Subquery Optimization: Concept
Module: Query Optimization & Performance
Subquery optimization is about making queries-within-queries fast. Subqueries come in two types: non-correlated (runs once) and correlated (runs for every row - expensive!). Most slow subqueries can be rewritten as JOINs, CTEs, or window functions for 10-1000x speedup.
Think of it like looking up information. Bad approach: for each customer, search through all orders to find theirs (correlated subquery). Good approach: join customers with orders once, then filter (JOIN). The difference: 1 million lookups vs 1 join.
**Two Types of Subqueries:**
1. **Non-Correlated Subquery** - Independent, executes once
- Example: WHERE customer_id IN (SELECT id FROM customers WHERE country = 'US')

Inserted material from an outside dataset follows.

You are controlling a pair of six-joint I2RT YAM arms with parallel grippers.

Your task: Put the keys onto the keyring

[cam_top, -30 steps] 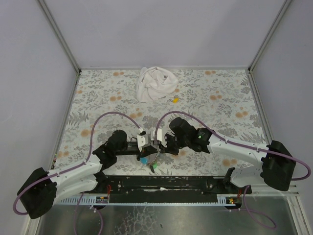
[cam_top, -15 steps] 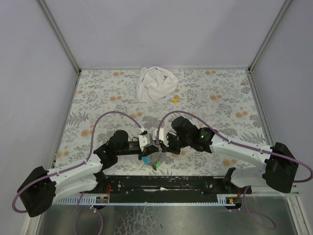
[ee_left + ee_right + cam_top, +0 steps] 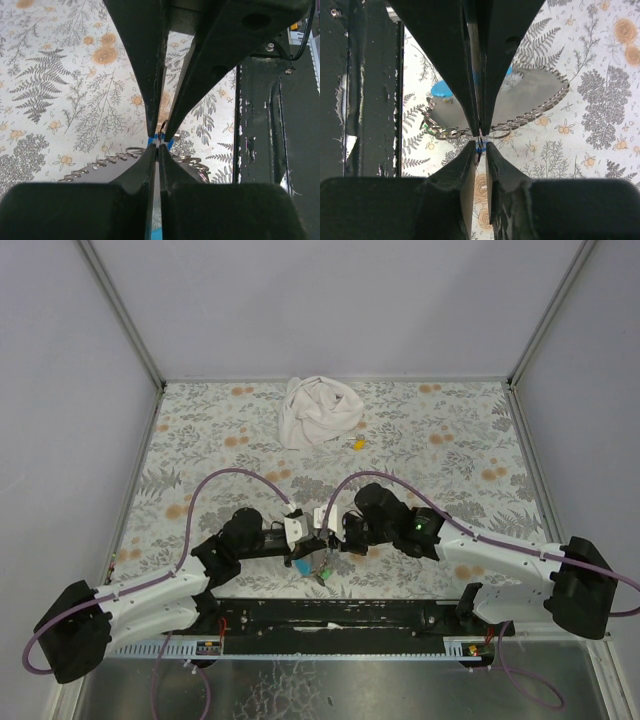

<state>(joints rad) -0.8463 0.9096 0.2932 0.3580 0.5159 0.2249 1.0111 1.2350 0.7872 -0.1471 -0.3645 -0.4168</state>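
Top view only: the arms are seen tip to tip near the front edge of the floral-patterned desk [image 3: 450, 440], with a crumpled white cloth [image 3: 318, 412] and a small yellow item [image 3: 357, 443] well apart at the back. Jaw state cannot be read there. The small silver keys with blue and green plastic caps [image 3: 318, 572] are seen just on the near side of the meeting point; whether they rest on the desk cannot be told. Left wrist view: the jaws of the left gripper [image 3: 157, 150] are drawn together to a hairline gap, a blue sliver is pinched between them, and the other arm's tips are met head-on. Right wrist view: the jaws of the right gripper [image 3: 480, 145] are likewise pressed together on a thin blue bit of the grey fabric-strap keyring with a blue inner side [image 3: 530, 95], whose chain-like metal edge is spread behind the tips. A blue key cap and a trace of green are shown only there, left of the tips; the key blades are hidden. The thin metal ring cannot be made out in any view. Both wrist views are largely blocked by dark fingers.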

- Performance: Executes once, result cached
- Cost: O(n) for subquery + O(m) for outer query
- When OK: Small result sets (<1000 rows)
2. **Correlated Subquery** - References outer query, executes per row
- Example: WHERE EXISTS (SELECT 1 FROM orders WHERE customer_id = c.id)
- Performance: Executes for EVERY outer row
- Cost: O(n * m) - quadratic time
- Problem: 1000 customers = 1000 subquery executions
**Performance Impact:**
Correlated subquery in SELECT (worst case):
SELECT c.name, (SELECT COUNT(*) FROM orders WHERE customer_id = c.id) FROM customers c;
- 1M customers = 1M subquery executions
- Each subquery scans orders table
- Total: 1M table scans
- Time: 45+ seconds
JOIN alternative:
SELECT c.name, COUNT(o.id) FROM customers c LEFT JOIN orders o ON c.id = o.customer_id GROUP BY c.id;
- 1 join operation
- Time: 0.5 seconds (90x faster)
**Subquery Locations:**
1. **SELECT clause** (scalar subquery) - WORST for performance
- Executes per row
- Use window functions or JOINs instead
2. **WHERE clause** - Common, can be optimized
- IN: OK for small lists, slow for large
- EXISTS: Better than IN, short-circuits
- JOIN: Usually fastest
3. **FROM clause** (derived table) - Usually OK
- Executes once
- Modern optimizers handle well
- CTEs more readable
**Optimization Strategies:**
1. **Convert to JOIN**
- Correlated subquery → JOIN with GROUP BY
- IN subquery → INNER JOIN